Bank of Canada Staff Working Paper 2023-54.
[abstract]
In the United States, student debt currently represents the second largest component of consumer debt, just after mortgage loans. Repayment of those loans reduces disposable income early in the borrower’s lifecycle, when marginal utility is particularly high, and limits their ability to build a buffer stock of wealth to insure against background risks. In this paper, we study alternative student debt contracts that offer a 10-year deferral period. Borrowers defer either principal payments only (“Principal Payment Deferral”, PPD) or all payments (“Full Payment Deferral”, FPD) with the missed interest payments added to the value of the debt outstanding. We first calibrate an equilibrium with the current contracts, and then solve for counterfactual equilibria with the PPD or FPD contracts. We find that both alternatives generate economically large welfare gains, which are robust to different assumptions about the behavior of the lenders and borrower preferences.

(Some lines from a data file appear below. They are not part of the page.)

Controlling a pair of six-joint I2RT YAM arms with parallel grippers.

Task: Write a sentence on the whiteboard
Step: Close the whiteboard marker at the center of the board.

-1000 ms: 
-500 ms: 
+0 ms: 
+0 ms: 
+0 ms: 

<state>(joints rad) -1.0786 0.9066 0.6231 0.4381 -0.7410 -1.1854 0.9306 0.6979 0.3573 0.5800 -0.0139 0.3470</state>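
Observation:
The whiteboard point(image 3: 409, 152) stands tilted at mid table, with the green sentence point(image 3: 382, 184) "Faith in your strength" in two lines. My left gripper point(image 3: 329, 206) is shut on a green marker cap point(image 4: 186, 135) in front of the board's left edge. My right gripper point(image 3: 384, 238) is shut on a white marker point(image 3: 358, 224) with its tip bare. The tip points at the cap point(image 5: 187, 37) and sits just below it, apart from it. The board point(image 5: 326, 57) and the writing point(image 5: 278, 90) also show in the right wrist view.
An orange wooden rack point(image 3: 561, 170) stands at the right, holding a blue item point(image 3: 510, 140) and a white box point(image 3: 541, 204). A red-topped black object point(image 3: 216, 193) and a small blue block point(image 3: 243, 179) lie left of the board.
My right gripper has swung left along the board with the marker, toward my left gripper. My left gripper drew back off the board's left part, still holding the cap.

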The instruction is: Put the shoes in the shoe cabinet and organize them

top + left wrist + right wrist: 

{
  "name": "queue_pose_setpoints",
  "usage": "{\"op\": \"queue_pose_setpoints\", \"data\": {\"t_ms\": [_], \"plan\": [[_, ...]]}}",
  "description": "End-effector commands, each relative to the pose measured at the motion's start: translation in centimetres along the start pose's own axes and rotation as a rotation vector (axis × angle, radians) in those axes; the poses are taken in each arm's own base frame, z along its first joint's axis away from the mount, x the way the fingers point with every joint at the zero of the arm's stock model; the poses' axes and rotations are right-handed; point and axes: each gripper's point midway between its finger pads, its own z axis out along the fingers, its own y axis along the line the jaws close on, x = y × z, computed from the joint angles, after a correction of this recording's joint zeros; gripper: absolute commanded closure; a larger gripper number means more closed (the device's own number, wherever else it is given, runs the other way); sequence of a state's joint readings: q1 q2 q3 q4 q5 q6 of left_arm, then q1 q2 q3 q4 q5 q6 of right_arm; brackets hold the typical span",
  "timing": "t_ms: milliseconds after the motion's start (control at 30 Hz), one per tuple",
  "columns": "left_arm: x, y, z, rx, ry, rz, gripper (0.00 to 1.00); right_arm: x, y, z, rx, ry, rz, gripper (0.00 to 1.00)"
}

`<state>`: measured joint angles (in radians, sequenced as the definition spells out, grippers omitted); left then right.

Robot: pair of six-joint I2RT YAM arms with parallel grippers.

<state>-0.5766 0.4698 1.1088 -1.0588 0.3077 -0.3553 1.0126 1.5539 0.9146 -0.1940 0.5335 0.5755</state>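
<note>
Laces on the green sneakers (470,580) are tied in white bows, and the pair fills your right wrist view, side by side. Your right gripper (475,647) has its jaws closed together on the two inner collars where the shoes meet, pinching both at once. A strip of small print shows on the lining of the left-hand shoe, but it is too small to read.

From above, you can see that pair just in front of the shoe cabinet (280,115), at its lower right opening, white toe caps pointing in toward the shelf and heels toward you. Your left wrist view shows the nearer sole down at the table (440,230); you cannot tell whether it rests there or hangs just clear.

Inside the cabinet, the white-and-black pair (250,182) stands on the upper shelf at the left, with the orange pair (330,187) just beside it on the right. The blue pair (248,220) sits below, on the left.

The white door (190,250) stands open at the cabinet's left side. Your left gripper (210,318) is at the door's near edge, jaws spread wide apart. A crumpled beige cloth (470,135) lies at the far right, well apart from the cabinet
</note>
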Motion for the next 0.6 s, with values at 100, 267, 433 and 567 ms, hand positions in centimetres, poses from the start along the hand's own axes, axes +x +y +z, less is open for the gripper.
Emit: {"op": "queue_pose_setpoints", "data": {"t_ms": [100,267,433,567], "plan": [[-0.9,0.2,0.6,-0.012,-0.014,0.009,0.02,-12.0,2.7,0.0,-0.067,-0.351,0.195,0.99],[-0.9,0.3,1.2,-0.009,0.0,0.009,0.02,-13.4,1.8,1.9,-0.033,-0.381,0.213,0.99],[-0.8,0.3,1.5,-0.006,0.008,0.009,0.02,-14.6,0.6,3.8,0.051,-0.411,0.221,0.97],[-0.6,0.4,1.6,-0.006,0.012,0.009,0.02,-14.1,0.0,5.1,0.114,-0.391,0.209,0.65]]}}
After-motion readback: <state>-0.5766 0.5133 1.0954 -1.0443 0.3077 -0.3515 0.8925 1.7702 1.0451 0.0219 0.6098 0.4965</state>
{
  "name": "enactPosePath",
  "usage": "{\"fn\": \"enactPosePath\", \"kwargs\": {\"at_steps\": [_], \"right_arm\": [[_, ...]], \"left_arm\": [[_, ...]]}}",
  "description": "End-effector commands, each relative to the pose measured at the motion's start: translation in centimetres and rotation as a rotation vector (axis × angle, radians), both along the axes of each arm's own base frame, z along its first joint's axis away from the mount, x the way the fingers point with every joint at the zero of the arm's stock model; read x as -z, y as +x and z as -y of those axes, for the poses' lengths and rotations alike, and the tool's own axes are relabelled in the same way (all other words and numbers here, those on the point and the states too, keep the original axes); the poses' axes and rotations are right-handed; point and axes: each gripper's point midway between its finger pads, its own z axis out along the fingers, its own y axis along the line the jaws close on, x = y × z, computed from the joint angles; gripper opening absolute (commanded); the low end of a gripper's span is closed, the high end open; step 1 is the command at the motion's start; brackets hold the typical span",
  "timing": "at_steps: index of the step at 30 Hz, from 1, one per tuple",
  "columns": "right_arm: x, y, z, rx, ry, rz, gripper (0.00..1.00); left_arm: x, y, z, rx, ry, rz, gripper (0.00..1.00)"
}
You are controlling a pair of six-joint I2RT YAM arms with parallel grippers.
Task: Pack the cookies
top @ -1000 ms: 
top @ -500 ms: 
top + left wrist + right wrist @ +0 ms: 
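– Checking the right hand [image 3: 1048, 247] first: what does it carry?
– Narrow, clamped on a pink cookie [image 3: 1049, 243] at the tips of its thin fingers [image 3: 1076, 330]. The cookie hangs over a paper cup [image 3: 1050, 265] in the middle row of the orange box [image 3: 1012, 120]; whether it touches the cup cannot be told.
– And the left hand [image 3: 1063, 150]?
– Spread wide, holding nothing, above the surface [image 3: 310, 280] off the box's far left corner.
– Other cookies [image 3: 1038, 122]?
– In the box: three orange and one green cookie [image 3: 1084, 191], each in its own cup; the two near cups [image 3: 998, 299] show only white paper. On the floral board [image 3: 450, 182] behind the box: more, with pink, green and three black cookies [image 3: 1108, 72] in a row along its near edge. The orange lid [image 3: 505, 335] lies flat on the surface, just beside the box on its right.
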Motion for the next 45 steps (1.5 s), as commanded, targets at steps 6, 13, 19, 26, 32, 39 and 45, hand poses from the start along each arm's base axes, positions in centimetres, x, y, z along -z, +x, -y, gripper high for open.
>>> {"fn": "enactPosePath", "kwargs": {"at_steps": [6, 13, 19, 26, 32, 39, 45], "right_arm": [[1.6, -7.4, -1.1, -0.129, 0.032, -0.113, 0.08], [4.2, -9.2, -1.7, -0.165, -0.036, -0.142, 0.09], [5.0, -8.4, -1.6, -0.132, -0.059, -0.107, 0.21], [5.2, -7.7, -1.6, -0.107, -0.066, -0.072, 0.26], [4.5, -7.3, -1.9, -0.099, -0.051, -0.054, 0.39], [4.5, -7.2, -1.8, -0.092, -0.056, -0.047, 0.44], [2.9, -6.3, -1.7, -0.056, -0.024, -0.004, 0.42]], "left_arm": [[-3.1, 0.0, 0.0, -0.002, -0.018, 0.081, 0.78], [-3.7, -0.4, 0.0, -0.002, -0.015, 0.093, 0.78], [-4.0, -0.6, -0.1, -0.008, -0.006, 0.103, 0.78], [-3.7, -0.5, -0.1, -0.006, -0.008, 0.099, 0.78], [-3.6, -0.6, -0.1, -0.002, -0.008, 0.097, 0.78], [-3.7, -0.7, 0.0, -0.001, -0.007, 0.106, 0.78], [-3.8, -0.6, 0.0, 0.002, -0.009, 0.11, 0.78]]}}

We decompose the gains into the percentages resulting from loan repricing and from the deferral of debt repayments. We compare these alternative contracts with the changes to Income Driven Repayment Plans being proposed by the current U.S. administration and show that they dominate such proposals. Crucially, the PPD and FPD contracts deliver similar welfare gains to the debt relief program considered by the administration, with no impact on the government budget constraint.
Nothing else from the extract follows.